--- Extracted material Enclosed Below ---
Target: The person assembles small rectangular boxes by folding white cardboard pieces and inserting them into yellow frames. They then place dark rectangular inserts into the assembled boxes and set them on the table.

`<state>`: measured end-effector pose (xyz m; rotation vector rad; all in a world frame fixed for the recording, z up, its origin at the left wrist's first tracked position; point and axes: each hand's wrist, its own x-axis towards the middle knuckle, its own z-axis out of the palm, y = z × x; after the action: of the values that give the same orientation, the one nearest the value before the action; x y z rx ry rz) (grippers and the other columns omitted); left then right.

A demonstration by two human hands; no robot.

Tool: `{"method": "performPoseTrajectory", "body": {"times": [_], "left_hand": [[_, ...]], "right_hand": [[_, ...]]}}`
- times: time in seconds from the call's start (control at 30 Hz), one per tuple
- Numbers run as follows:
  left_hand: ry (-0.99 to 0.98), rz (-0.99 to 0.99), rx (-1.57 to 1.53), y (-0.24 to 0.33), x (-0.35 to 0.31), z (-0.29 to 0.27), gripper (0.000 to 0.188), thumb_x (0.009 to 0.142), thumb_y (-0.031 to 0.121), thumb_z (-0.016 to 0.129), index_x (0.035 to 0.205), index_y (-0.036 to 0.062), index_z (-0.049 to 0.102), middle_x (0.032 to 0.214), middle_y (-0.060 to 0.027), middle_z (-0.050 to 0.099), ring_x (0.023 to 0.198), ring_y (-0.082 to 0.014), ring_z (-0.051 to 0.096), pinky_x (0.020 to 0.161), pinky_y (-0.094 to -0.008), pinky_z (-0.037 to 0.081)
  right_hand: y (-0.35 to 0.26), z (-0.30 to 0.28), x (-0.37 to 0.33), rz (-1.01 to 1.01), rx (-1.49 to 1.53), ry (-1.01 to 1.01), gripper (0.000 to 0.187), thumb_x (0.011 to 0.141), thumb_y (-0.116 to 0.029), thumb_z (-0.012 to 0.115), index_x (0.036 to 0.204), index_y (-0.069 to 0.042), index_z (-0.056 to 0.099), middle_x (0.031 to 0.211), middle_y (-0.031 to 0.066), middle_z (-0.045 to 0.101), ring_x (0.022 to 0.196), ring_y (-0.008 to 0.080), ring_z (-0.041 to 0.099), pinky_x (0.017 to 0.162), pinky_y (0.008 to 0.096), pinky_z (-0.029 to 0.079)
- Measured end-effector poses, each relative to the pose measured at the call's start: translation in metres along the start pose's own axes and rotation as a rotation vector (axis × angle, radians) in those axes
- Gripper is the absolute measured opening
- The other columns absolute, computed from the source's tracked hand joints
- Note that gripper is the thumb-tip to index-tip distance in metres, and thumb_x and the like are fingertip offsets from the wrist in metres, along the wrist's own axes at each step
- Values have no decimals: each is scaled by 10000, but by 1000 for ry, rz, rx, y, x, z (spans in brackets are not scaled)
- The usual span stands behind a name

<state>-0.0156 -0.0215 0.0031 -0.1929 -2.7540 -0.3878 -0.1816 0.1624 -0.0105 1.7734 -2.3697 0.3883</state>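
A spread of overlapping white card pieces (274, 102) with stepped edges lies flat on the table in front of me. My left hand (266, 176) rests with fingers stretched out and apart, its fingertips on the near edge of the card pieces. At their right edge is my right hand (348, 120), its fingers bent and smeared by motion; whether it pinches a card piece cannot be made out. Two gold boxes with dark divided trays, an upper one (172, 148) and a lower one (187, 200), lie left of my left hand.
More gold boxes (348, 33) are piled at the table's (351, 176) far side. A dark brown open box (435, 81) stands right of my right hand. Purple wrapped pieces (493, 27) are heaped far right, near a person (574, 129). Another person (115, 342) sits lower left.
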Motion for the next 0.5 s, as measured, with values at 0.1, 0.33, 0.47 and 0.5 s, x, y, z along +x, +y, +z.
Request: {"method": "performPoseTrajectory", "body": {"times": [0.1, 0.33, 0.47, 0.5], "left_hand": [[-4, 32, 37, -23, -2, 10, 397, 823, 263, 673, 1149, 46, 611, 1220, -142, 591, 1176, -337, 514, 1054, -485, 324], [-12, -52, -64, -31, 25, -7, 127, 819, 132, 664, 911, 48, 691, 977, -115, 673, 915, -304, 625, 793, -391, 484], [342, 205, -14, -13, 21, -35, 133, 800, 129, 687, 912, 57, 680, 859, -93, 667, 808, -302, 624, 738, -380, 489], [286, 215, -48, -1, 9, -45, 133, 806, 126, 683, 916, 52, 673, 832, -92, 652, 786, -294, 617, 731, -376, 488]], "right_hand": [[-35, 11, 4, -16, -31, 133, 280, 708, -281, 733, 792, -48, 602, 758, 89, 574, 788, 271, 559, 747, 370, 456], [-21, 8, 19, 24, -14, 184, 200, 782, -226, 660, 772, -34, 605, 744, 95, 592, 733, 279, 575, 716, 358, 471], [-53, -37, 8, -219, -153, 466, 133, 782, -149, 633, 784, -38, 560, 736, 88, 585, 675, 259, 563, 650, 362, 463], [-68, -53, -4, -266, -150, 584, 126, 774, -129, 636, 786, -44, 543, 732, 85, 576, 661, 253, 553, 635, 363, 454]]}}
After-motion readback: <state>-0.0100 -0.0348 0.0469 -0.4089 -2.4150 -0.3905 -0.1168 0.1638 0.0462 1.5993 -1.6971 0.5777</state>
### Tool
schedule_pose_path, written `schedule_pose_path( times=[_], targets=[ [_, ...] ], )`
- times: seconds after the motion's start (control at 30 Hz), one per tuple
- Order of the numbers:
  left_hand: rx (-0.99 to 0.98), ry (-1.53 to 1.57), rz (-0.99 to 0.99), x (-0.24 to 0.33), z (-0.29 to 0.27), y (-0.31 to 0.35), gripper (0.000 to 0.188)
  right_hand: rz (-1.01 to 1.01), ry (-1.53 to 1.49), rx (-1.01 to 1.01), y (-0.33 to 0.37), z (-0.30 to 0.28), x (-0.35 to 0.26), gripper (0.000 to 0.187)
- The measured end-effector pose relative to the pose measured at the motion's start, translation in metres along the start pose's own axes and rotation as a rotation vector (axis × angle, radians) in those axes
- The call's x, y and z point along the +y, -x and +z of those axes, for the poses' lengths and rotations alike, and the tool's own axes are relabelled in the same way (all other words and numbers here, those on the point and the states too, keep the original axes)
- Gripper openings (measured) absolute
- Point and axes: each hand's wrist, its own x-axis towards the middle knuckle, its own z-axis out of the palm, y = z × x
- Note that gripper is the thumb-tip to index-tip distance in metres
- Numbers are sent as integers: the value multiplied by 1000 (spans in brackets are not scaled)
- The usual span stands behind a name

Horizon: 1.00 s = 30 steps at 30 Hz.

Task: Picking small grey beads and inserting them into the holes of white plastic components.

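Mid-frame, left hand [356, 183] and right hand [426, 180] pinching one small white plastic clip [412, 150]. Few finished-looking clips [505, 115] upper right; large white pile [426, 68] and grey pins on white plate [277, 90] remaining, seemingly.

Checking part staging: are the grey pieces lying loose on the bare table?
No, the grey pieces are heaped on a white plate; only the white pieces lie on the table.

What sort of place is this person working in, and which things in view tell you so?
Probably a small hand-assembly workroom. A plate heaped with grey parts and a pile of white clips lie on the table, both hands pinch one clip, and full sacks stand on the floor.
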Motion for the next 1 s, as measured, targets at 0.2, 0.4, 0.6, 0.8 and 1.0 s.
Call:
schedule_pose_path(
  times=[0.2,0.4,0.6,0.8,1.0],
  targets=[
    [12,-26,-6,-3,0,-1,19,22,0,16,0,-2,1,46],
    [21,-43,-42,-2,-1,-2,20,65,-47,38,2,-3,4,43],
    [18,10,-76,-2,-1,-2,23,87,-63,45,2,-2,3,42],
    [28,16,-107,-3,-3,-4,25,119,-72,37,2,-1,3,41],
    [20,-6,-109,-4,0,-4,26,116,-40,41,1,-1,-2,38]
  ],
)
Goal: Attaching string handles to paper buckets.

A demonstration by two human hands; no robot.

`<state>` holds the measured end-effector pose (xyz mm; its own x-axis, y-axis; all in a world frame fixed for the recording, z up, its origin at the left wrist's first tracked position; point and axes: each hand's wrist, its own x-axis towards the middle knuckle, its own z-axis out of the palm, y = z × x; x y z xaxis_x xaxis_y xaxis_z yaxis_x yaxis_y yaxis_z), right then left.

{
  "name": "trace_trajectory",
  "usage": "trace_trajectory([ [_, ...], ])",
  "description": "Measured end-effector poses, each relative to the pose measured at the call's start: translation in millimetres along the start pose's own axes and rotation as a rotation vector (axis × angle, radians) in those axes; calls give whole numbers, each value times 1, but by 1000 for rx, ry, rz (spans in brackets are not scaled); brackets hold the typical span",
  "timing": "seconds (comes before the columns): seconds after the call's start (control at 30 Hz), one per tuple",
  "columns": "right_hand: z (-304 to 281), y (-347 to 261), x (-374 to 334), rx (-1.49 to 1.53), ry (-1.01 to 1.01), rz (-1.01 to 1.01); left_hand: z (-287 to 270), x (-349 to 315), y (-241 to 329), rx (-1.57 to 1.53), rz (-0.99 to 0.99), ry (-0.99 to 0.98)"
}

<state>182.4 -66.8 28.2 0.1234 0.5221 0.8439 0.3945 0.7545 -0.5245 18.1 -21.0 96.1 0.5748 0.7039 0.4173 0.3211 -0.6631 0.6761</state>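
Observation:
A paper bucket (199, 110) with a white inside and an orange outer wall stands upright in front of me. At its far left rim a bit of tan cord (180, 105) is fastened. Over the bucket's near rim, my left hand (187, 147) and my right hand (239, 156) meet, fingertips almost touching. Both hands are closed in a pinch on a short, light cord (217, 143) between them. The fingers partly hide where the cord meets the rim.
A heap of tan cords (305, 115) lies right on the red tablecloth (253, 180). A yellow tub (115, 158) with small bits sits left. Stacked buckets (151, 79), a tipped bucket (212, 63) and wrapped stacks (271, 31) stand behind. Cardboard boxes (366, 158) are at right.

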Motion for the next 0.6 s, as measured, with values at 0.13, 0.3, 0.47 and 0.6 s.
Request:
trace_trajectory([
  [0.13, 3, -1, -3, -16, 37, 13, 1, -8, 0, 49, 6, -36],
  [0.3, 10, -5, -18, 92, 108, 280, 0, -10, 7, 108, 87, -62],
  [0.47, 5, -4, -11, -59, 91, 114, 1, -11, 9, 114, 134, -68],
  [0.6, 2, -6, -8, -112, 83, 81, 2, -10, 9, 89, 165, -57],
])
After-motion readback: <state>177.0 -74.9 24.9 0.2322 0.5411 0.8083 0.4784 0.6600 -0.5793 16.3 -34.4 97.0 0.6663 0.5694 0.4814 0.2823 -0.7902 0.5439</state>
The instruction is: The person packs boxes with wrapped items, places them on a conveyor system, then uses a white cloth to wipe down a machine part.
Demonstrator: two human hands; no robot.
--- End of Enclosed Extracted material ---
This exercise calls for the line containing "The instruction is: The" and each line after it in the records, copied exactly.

■ Response area:
The instruction is: The person packs boxes with wrapped items, places them on a conveyor system, then uses a white cloth to wipe down a machine part.
Demonstrator: two human hands; no robot.

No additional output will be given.